• [Task details]: In your copy of the data, keep every word exact and include no pictures.

• [Dataset excerpt]:

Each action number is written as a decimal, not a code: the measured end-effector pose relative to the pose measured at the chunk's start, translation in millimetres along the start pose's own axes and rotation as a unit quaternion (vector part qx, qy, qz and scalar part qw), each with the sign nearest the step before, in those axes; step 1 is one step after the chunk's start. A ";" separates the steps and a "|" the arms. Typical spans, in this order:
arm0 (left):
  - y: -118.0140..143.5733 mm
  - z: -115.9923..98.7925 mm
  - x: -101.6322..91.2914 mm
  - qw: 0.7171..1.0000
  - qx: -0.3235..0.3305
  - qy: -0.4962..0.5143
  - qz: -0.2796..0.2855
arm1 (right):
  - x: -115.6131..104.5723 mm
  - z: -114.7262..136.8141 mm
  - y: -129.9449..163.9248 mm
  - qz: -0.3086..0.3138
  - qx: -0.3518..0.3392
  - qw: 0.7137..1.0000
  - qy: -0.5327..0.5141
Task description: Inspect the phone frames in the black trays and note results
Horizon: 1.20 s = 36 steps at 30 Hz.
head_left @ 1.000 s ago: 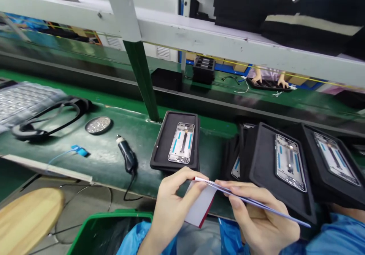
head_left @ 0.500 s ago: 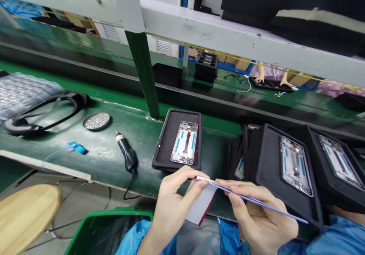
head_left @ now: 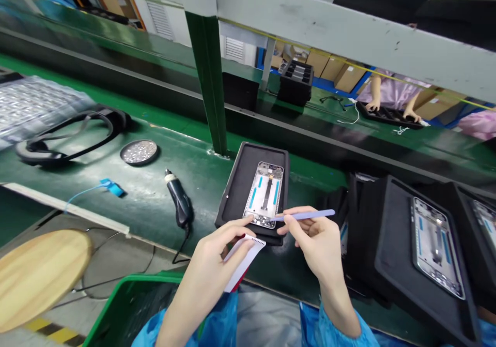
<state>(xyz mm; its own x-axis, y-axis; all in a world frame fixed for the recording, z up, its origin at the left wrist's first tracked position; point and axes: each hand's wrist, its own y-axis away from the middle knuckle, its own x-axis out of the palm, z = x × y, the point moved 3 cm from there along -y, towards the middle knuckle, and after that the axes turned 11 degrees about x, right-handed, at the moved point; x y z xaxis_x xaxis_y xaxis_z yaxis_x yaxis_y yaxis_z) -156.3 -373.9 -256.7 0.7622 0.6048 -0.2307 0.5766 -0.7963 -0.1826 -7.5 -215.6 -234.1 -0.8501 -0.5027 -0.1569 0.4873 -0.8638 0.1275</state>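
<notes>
My left hand [head_left: 222,254] is closed on a white sheet with a red edge and a row of small dark marks [head_left: 245,260], its index finger reaching to the lower end of a phone frame [head_left: 265,194]. That frame, silver with blue strips and a dark flex cable, lies in a black foam tray [head_left: 242,181]. Pinched in my right hand [head_left: 312,236] is a pair of lilac tweezers [head_left: 310,214], held nearly level. The tweezers' tip is over the frame's lower end; whether it grips anything is too small to tell.
An electric screwdriver [head_left: 179,202], a round dish of small metal parts [head_left: 138,152] and a black strap [head_left: 73,135] lie to the left. More foam trays [head_left: 391,264] with phone frames are stacked on the right. A green bin [head_left: 132,290] stands below the bench edge. Across the line, a person handles a black tray.
Both hands have moved forward to the phone frame. The tweezers have left the white sheet and now point left at the frame's lower end. The view has shifted slightly.
</notes>
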 end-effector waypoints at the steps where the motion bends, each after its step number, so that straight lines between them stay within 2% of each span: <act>1: -0.7 2.0 0.2 1.000 -0.007 -0.003 0.005 | 2.4 -1.6 -2.3 0.012 0.009 1.000 0.001; 14: -1.0 8.9 -3.4 1.000 -0.015 -0.013 0.021 | 6.0 -6.2 -6.7 0.023 0.056 0.998 0.014; 24: -1.3 10.3 -4.2 1.000 -0.009 -0.008 0.021 | 7.0 -5.9 -5.9 0.020 0.050 0.998 0.026; 32: 1.6 8.1 -3.3 1.000 -0.012 0.010 0.018 | 2.2 -7.0 2.8 0.016 0.016 0.998 0.052; 34: 5.3 10.9 -9.5 1.000 -0.015 0.011 -0.007 | -2.3 -11.1 5.4 -0.020 -0.011 0.999 0.028; 36: 9.0 18.9 -18.7 0.998 -0.029 -0.005 -0.047 | -4.8 -17.4 7.4 -0.089 -0.039 0.995 -0.007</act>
<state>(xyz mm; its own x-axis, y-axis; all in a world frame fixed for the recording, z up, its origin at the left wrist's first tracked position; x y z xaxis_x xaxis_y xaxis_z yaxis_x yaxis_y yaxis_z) -170.9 -392.3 -272.1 0.7010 0.6770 -0.2245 0.6617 -0.7347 -0.1493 3.7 -220.1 -249.4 -0.9267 -0.3415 -0.1568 0.3423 -0.9393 0.0226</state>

• [Output]:
Each action number is written as a decimal, not a code: the measured end-effector pose relative to the pose measured at the chunk's start, translation in millimetres along the start pose's own axes and rotation as a unit quaternion (vector part qx, qy, qz and scalar part qw), each with the sign nearest the step before, in those axes; step 1 is one step after the chunk's start. A ";" separates the steps and a "|" the arms. Typical spans, in this order:
arm0 (left):
  - y: -118.0140..143.5733 mm
  - z: -115.9923..98.7925 mm
  - x: -101.6322..91.2914 mm
  - qw: 0.7171..1.0000
  - qx: -0.3235..0.3305
  - qy: -0.4962..0.5143
  - qz: -0.2796..0.2855
arm1 (right):
  - x: -115.6131..104.5723 mm
  - z: -114.7262..136.8141 mm
  - y: -129.9449..163.9248 mm
  - qz: -0.3086..0.3138
  - qx: -0.3518..0.3392
  - qw: 0.7137..1.0000
  - qy: -0.5327..0.5141
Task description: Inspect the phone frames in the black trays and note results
Horizon: 1.20 s = 36 steps at 30 Hz.
head_left @ 1.000 s ago: 
head_left @ 0.500 s ago: 
head_left @ now: 
<state>(xyz mm; its own x-axis, y-axis; all in a world frame fixed for the recording, z up, its origin at the left wrist's first tracked position; point and axes: each hand's wrist, its own y-axis away from the middle knuckle, its own x-axis out of the palm, z = x × y, the point moved 3 cm from there along -y, towards the middle knuckle, and after that the axes turned 11 degrees about x, right-handed, at the moved point; x y z xaxis_x xaxis_y xaxis_z yaxis_x yaxis_y yaxis_z) -156.3 -373.9 -256.7 0.7622 0.6048 -0.2307 0.5766 -0.7963 -0.1826 -7.5 -215.6 -234.1 -0.8501 -0.5027 -0.1569 0.4873 -0.8638 0.1275</state>
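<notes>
My left hand [head_left: 222,254] is closed on a white sheet with a red edge and a row of small dark marks [head_left: 245,260], its index finger reaching to the lower end of a phone frame [head_left: 265,194]. That frame, silver with blue strips and a dark flex cable, lies in a black foam tray [head_left: 242,181]. Pinched in my right hand [head_left: 312,236] is a pair of lilac tweezers [head_left: 310,214], held nearly level. The tweezers' tip is over the frame's lower end; whether it grips anything is too small to tell.
An electric screwdriver [head_left: 179,202], a round dish of small metal parts [head_left: 138,152] and a black strap [head_left: 73,135] lie to the left. More foam trays [head_left: 391,264] with phone frames are stacked on the right. A green bin [head_left: 132,290] stands below the bench edge. Across the line, a person handles a black tray.
Both hands have moved forward to the phone frame. The tweezers have left the white sheet and now point left at the frame's lower end. The view has shifted slightly.
</notes>
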 end-effector waypoints at the steps where the motion bends, each after its step number, so that straight lines between them stay within 2% of each span: <act>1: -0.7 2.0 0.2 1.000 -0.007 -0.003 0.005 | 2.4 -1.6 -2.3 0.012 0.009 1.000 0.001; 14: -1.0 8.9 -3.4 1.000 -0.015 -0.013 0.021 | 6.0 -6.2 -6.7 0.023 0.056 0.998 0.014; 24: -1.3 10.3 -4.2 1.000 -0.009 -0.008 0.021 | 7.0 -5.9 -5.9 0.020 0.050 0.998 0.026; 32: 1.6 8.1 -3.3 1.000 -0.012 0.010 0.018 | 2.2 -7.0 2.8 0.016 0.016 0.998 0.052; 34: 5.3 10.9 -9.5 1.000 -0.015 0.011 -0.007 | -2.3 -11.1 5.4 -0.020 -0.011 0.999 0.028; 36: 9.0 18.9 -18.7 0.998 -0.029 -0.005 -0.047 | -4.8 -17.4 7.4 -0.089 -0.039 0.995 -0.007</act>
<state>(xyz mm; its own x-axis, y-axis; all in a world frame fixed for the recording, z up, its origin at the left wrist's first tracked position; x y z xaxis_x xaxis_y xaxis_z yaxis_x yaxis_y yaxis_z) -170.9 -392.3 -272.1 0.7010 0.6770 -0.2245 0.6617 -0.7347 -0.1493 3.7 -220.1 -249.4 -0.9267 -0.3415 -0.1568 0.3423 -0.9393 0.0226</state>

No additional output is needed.